Salah satu perusahaan yang sudah beroperasi adalah PT. Bank Sinar Mas. Untuk kasus PT Sinar Mas telah ditempuh melalui jalur hukum. Bahkan untuk pemilik rumah dan kos-kosan disinyalir adalah oknum anggota kepolisian. karena itu pihaknya akan berkordinasi dengan pihak Polda Bali dalam menyelesaikan persoalan tersebut.

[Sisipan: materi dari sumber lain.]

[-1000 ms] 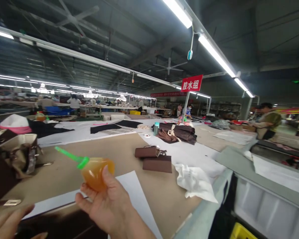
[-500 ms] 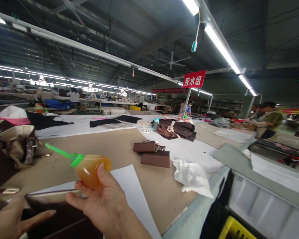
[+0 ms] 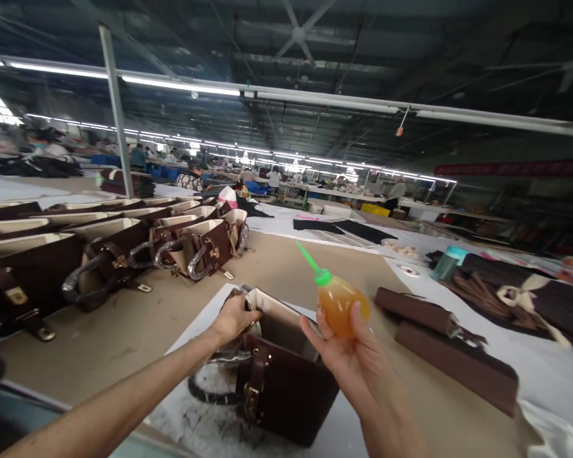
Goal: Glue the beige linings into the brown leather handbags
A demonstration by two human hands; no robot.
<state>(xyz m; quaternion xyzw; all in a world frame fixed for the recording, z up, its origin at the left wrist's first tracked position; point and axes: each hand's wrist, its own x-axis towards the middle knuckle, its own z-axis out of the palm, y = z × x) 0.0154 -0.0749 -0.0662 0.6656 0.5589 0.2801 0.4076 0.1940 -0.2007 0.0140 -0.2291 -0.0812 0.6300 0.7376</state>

Pemeriksaan BPK ini merupakan tindak lanjut rapat kordinasi antara BPK, Pemprov Bali, Pemkot Denpasar dan Pemkab badung pada Maret 2016 lalu. karena itu kondisi tersebut sesungguhnya sudah diketahui oleh pemerintah daerah baik pemprov Bali maupun pemkot Denpasar dan pemkab Badung.

mengenai BPN yang menerbitkan sertifikat pribadi Rizal Jalil mengatakan akan berkordnasi dengan BPN untuk mencari langkah terbaik. Rencanaya pada 19 September 2016 mendatang BPK akan mengundang seluruh stakeholder terkait kee Jakarta guna membahas hal ini. Pihak-pihak yang diundang antara lain Gubernur Bali, Walikota Denpasar, Bupati Badung, pihak BPN dan Polda Bali. nantinya akan dirumuskan bersama langkah terbaik apa yang perlu diambil.

"19 September akan ada pertemuan di Jakarta dengan melibatkan semua pihak, kita berharap lahan itu tidak diapa-apain dan kita usahakan agar menjadi milik negara kembali," kata Rizal Jalil.

Semetara itu kepala kantor wilayah BPN Bali Fatimah Saleh mengaku tidak tahu menahu soal terbitnya sertifikat di lahan pribadi di lahan Tahura. Pasalnya sebagai kepala BPN Bali dirinya belum lama menjabat. Tapi pihaknya berjanji akan berkordinasi dengan pihak BPK untuk mencari solusi terbaik atas persoalan ini. 

Namun, Fatimah malah mendorong agar tinggal dicarikan solusi administrasi antara BPN dan pihak kehutanan soal adanya sertifikat pribadi. "Kalau lihat ke belakang memang sulit, saya baru beberapa tahun di BPN, sertifikat sudah ada. Inilah yang perlu kami perbaiki, pastikan dulu objeknya baru perbaiki," pungkas Fatima.